There are so many research tools available these data these days to make mundane tasks like data visualisation and collection much easier. This post touches on some of the essential pieces of software / tools you need to know for this type of research. This is broken down into Programming Languages, Modelling Tools and Visualisation.
You can’t really go wrong with python. It is one of the most versatile programming languages and I use it on daily basis. Python can to everything from the initial data collection to output. Python is also a widely supported programming language so a-lot of the tools that I use are regular maintained (more on this later). There are many packages out there to get the job done but here are a few that I coun’t live without.
- networkx: A comprehensive package for network modelling
- pandas: Used for importing and exporting data frames in multiple formats including, CSV, TXT, HTML, Excel pickle and many more.
- matplotlib: Provides the necessary tools to make great data visualisations programmatically
- scikit-learn: Contains tools needed to perform machine learning and advanced data analytics
I haven’t used an awful lot of R but it is another respected language for data analysis and exploration. It works well for many things, however I feel that the market is predominantly occupied by the Python community.
As before, there are quite a lot of tools out there but knowing the right ones will certainly help. Just to clarify, when I talk about modelling tools, I am primarily focused on ones that I use within Python. I’m sure there are others out there but these are the ones which are used the most:
As mentioned before, networkx is perhaps one of the most well-known packages for modelling networks. It provides multiple ways for generating and configuring networks as well as exporting them too. This is my preferred choice above all else as it offers the most in terms of ease of use and functionality.
From what I know, graph-tool was designed with speed and efficiency in mind as its core code is written in C++ meaning that it is extremely good at running intensive task. It also make uses of parallel processing too.
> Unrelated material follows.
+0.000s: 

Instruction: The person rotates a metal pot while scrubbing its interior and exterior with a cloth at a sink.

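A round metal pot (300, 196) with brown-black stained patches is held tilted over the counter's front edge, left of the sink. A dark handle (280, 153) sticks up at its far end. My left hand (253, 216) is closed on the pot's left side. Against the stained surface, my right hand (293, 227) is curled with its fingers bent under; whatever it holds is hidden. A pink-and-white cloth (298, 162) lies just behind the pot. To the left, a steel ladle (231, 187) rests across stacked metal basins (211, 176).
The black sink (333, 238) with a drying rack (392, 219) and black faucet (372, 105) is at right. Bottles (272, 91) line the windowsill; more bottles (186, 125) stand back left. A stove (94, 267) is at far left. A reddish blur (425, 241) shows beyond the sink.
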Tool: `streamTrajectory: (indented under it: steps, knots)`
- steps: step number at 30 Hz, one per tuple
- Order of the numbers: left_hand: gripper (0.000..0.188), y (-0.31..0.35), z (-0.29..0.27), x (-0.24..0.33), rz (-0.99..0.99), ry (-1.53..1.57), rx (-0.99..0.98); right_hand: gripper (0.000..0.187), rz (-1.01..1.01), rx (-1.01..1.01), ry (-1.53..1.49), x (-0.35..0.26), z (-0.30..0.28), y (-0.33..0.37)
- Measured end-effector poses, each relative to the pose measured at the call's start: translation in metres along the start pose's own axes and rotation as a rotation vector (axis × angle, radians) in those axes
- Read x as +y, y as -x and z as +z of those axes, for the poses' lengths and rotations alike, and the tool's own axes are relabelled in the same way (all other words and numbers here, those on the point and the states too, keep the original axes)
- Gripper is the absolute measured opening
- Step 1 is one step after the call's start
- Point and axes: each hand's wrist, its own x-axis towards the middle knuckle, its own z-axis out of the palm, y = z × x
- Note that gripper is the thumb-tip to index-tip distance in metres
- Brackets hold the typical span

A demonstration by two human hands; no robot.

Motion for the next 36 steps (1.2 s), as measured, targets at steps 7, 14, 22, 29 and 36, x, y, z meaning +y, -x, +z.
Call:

Much like graph-tool, igraph makes the most of speed and efficiency as it is also written in a low-level programming language using C. It is also packaged for both R and Python making it a great choice for those who are familiar with both.
No matter what task you are doing, visualisation is an import aspect of any data analytic task. Knowing how to represent the data is just as important too. Here are a few options.
As mentioned before, matplotlib is the leading data visualisation package for Python. networkx integrates with matplotlib to provide basic network drawing tools.
Gephi is a dedicated piece of software for generating excellent network visualisations. It also contains various tools for calculating basic metrics like degree, centrality e.t.c. It does however underperform for larger graphs.
yEd is very similar to Gephi but it does allow for greater customisation in comparison to Gephi with an improved layout engine too. Unfortunately it lacks the capability of running basic stats like Gephi.
graphvis is a CLI (command line interface) tool for running and output graph visualisation. It does so using custom files known as DOT files (.dot) It’s much faster (for some graphs) with multiple layout algorithms and customisation.